# <font color="blue">Lesson 2 - Data Preparation and Retrieval</font>


# Data Exploration in Pandas- A Review
In this lab, we'll walk through some basic data exploration techniques in pandas, starting with reading data and working our way through manipulating data frames. 

## Reading in Data

### Reading in data from a CSV or TSV file
We can read in data from any file that is comma or tab separated by feeding pandas read_csv() function and the following arguments: 

- path = file path to tsv or csv file, we specify this first 
- sep = "\t" for tab separated files, or "," for comma separated files
- header = if the first line of the file has a header we want to keep, we would set header = 0

In [1]:
# first we need to import the pandas package
import pandas as pd

# save the file path as a variable
videoFile_path = "https://library.startlearninglabs.uw.edu/DATASCI420/Datasets/Video_Store.csv"

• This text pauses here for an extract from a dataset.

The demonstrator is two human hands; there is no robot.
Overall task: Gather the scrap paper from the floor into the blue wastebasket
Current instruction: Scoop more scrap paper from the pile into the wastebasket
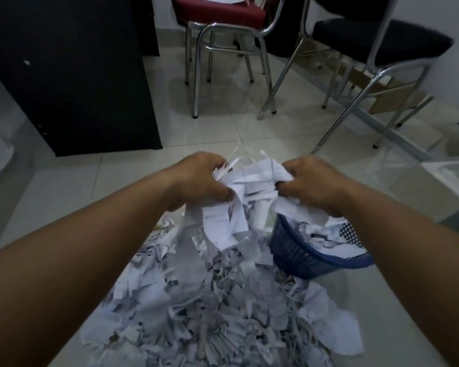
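Together the left hand (pixel 196 178) and right hand (pixel 310 181) have their grip clamped on one wad of scrap paper (pixel 249 186), bunching loose strips, above the floor pile (pixel 210 300) beside the blue wastebasket (pixel 302 256).

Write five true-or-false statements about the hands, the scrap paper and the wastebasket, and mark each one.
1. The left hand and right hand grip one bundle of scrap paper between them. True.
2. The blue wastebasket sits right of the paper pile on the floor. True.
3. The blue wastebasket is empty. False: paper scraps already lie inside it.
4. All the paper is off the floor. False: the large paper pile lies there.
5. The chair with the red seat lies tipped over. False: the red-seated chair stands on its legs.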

# read in the csv as a pandas dataframe
video_df = pd.read_csv(videoFile_path, sep=",", header=0)
video_df.head()

Unnamed: 0,Cust ID,Gender,Income,Age,Rentals,Avg Per Visit,Incidentals,Genre
0,1,M,45000,25,27,2.5,Yes,Action
1,2,F,54000,33,12,3.4,No,Drama
2,3,F,32000,20,42,1.6,No,Comedy
3,4,F,59000,70,16,4.2,Yes,Drama
4,5,M,37000,35,25,3.2,Yes,Action


### Read from Excel File
Before you can use this function, you'll need to run the following installation on your command line: 

    pip install --user xlrd

We can also use pandas to read in files from Excel with the read_excel() function, and arugments simlar to read_csv():
- path = file path
- sheet_name = name of sheet to read in if there are multiple sheets
- header = 0 if there are column names

In [None]:
excel_df = pd.read_excel(videoFile_path, sheet_name=1, header=0)

### Read from URL
We can use pandas to easily read in data from a URL, as long as that data is in a TSV or CSV format. 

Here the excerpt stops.